**Problem details:** Transcribe the listing exactly; drop the images.

**Given material:**
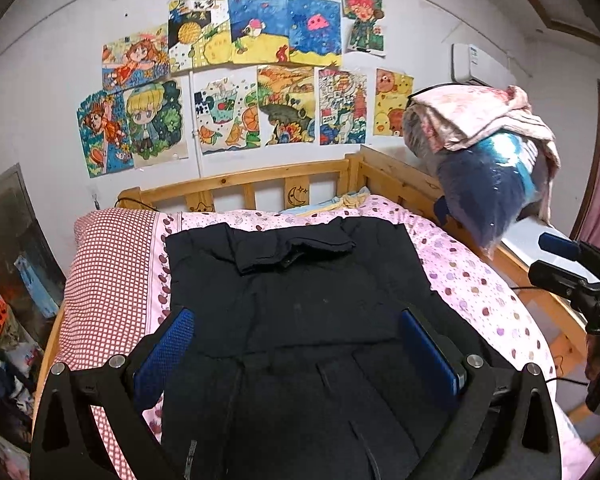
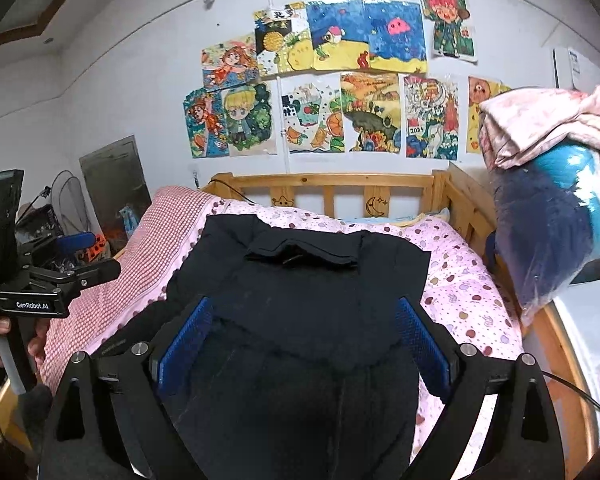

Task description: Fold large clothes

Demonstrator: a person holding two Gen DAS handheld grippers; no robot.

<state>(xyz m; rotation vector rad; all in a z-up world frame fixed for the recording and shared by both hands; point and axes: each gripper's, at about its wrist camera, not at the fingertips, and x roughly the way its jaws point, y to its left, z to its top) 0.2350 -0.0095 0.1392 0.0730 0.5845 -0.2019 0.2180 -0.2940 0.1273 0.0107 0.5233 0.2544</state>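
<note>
Blue-padded and wide open with nothing in them, the left tool [image 1: 296,344] and right tool [image 2: 304,340] hang over the near end of the big black cloth jacket [image 1: 300,300], which lies lengthwise away from them on the pink dotted bed [image 1: 468,276].

Garment [image 1: 300,300]: black, plain. Quilt [image 1: 460,272]: pink, multicoloured dots. Pillow [image 1: 112,264]: red-white check. Gripper pads [image 1: 172,344]: blue. Bed frame [image 1: 260,184]: light wood. Wall drawings [image 1: 240,80]: multicoloured.
</note>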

**Task solution:**
Task description: Fold large clothes

Demonstrator: a person holding two Gen DAS handheld grippers; no robot.

<state>(xyz m; rotation vector rad; all in a z-up world frame fixed for the recording and shared by both hands; point and axes: each gripper's, at about its wrist camera, not at the fingertips, and x roughly the way its jaws point, y to its left, z to its top) 0.2350 -0.0095 0.1392 0.0730 0.5845 -0.2019 0.2180 -0.2940 0.1273 0.0107 0.5233 0.2544</state>
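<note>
Blue-padded and wide open with nothing in them, the left tool [image 1: 296,344] and right tool [image 2: 304,340] hang over the near end of the big black cloth jacket [image 1: 300,300], which lies lengthwise away from them on the pink dotted bed [image 1: 468,276].

Garment [image 1: 300,300]: black, plain. Quilt [image 1: 460,272]: pink, multicoloured dots. Pillow [image 1: 112,264]: red-white check. Gripper pads [image 1: 172,344]: blue. Bed frame [image 1: 260,184]: light wood. Wall drawings [image 1: 240,80]: multicoloured.
</note>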

The exercise is done, and nothing more is needed.